According to the court document, the state asked if Stockley was found not guilty to consider if he would be guilty of a lesser degree of homicide, not to consider lesser offenses. The document states that “the state did not prove beyond a reasonable doubt that Stockley did not act in self-defense.”
During the trial, which began with opening statements on August 1, the prosecution argued that Stockley intended to kill, fired a “kill shot” and planted a gun following the fatal shooting. An FBI expert testified that one shot was fired at Smith from less than six inches away.

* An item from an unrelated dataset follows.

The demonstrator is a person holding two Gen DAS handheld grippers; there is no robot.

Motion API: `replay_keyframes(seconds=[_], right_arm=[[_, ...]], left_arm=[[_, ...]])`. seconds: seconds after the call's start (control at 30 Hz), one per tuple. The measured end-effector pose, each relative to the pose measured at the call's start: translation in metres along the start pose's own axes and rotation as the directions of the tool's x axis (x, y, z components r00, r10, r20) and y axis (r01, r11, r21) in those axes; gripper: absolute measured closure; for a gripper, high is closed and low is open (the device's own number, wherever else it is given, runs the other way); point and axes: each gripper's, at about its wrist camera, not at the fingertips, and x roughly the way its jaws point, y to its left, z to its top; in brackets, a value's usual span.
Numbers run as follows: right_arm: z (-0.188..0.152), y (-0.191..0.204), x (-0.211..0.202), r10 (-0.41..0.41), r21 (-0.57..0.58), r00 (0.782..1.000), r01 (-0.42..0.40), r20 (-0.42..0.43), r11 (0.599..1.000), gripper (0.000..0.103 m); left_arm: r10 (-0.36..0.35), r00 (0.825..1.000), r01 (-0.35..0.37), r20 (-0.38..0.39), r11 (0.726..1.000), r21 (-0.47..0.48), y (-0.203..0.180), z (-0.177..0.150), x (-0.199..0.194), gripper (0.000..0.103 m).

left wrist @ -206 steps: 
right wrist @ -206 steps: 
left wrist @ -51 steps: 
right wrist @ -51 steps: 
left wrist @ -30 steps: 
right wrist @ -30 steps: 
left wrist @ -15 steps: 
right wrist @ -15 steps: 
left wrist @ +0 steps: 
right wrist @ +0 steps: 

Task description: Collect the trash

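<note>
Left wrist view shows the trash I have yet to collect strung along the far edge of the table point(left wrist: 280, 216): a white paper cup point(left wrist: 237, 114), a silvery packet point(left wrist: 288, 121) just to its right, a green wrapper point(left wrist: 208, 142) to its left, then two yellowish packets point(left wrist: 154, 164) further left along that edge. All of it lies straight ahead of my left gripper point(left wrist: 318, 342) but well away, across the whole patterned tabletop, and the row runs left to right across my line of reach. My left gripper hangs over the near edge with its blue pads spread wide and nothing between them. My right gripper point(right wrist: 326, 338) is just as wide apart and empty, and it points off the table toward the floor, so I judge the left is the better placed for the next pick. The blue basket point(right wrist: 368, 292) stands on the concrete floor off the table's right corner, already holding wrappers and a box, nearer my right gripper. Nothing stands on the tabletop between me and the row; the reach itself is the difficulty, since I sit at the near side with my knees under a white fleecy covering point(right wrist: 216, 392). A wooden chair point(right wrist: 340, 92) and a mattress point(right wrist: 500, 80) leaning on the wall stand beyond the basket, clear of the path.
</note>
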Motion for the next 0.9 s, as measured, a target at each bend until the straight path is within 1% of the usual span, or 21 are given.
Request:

“The Court finds the State’s contention there was a fifth ‘kill shot’ fired by Stockley after a gap in time, is not supported by the evidence. No witness testified to hearing a shot separated in time from the first group of successive shots,” read the court document regarding the prosecution’s argument. “Antonio French, a witness for the state, testified that the gun shots were in rapid succession and that one shot was not separated in time from the other shots.”
In regards to a gun being planted, the court stated the State’s contention was not supported by the evidence.
“The gun was a full size revolver and not a small gun, such as a derringer, that can fit in the palm of one’s hand or into the side pocket on a pair of pants without being obvious,” read the court document. “Stockley was not wearing a jacket; if he had such a gun in his possession it would have been visible on the cell phone video. The gun was too large to fit entirely within any of the pockets on the pants he was wearing, there was no bulge in any pocket indicating a gun within the pocket, and the gun would have been visible if it was tucked into his belt.”
Some of the questioning at the trial focused on a portion of cell phone video where Stockley was seen taking off his gloves. Police officers who testified during the trial said they wouldn’t take off gloves if they were about to handle evidence.